I was shaking my head but no one was paying attention. “No,” I choked. “I mean yes, that sucked, but he’s right, we’d have both just broke and it wouldn’t have gone well, so . . . but damn it, why does everyone have to leave?”

Jim and Lily both stared at me, and I knew then that I was speaking psychobabble. The thing about that is you can’t stop once it’s in full operating mode.

“And then—” A hard burn, worthy of a nasty volcano, hit me in the chest right then, shoving out more tears and some kind of girly squeaky noise. Lily grabbed me and led me to the couch, while Jim looked panicked. “Duncan . . .”

“What did Duncan do?” Lily asked.

“Who’s Duncan?” Jim asked.

“The vet guy,” Lily said, rubbing my back.

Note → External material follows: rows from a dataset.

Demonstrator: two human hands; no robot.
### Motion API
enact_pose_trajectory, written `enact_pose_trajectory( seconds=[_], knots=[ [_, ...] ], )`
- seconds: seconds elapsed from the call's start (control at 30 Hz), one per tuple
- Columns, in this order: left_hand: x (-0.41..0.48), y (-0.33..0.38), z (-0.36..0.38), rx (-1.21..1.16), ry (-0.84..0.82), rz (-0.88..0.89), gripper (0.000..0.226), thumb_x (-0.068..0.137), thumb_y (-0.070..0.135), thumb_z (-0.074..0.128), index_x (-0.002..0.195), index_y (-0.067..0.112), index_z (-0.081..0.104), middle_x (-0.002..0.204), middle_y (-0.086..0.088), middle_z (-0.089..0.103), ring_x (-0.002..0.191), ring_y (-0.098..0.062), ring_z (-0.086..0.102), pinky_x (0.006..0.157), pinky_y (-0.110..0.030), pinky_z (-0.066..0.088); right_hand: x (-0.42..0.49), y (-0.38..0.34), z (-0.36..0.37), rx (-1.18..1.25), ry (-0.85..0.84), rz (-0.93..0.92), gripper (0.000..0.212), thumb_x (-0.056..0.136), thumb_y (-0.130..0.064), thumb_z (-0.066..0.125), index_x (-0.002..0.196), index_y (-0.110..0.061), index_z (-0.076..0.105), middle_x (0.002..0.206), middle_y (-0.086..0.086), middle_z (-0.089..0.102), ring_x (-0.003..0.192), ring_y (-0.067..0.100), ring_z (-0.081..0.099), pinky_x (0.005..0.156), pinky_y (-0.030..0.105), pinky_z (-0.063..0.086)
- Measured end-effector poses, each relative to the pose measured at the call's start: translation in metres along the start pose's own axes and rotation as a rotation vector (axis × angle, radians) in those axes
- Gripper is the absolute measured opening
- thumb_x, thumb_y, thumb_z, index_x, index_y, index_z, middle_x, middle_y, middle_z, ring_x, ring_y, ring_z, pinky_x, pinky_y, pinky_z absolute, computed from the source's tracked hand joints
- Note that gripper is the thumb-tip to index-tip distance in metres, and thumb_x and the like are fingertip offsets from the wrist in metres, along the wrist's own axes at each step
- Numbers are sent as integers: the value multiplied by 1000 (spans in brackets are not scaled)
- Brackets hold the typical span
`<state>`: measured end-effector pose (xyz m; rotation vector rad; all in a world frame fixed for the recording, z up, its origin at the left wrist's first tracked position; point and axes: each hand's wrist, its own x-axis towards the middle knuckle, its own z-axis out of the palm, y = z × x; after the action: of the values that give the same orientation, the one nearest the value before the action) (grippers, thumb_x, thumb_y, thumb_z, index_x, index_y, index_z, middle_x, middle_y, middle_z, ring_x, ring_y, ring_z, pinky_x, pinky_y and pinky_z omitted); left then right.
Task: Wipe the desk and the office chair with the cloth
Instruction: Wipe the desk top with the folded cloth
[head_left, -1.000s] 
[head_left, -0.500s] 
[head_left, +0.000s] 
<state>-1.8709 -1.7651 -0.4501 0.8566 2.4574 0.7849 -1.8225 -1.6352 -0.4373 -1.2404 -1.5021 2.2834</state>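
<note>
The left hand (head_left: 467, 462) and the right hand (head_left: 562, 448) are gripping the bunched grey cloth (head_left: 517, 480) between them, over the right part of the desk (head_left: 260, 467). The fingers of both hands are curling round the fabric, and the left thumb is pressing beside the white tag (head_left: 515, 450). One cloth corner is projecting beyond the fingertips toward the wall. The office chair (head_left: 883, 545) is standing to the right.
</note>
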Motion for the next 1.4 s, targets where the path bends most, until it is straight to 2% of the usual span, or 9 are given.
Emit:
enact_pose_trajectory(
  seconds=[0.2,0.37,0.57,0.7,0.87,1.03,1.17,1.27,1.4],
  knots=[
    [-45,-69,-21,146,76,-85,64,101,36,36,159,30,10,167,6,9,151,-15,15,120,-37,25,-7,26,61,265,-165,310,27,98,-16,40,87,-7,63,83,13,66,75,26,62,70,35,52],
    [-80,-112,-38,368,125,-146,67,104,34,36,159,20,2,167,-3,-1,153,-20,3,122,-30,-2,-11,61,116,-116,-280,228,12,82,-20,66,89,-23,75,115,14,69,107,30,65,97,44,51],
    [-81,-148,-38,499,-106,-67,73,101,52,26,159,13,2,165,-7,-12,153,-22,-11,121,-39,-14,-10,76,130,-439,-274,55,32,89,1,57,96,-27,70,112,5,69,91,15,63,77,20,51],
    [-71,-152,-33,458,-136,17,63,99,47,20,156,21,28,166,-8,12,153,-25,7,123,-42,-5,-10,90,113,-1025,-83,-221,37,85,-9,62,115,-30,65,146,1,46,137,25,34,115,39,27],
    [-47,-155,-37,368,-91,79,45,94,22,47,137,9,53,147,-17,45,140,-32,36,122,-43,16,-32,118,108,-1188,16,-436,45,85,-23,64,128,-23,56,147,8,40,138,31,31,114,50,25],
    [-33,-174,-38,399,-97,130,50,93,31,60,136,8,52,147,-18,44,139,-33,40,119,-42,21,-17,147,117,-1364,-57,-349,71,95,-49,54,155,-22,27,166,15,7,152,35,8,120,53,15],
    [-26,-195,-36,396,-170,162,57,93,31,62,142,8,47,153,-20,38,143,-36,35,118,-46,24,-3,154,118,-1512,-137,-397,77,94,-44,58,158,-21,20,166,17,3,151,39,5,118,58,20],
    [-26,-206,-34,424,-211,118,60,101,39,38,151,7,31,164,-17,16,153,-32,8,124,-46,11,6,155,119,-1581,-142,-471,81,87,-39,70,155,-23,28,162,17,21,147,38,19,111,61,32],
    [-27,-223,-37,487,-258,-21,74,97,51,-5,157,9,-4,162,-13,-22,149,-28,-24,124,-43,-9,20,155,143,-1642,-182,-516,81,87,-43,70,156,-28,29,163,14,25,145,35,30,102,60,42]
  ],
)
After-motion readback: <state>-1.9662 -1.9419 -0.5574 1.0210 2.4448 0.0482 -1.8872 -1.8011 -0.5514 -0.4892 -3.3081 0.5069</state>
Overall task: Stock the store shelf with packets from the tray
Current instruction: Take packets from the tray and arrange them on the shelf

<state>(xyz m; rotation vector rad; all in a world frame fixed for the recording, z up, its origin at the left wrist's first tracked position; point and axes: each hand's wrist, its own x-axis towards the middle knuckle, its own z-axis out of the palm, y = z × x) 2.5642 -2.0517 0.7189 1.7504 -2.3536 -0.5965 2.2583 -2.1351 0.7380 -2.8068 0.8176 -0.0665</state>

“Oh, yeah,” he said, lowering to sit precariously on the arm of his recliner, as if he may be required to bolt and take action at any second.

“He came by the barn,” I managed. “He saw me upset about the note.”

“You were reading Ian’s letter?” Lily asked.

“Jesus,” Jim said. “I should fly to Florida and kick his ass.”

I waved a hand in a cutting motion. “No, no, no.” I sucked in a breath, trying to get my crazy under control. “Not about Ian, not really. Duncan tried to help me and I—oh, fuck.”

“You what?” Lily said.

“I was a banshee shrieking bitch,” I said. “I started saying awful things. Horrid things.” I tried to take a deep controlling breath, but it kept hitching. “I told him he couldn’t call me baby, we weren’t a couple yet . . . no cooking, no toothbrushes.”

“That’s not all that horrible,” Lily said while wincing.

“I told him I was upset because Ian left.”

“Oh, shit,” Jim said.

“Yeah, that’s not good,” Lily said at the same time, pulling back her hair.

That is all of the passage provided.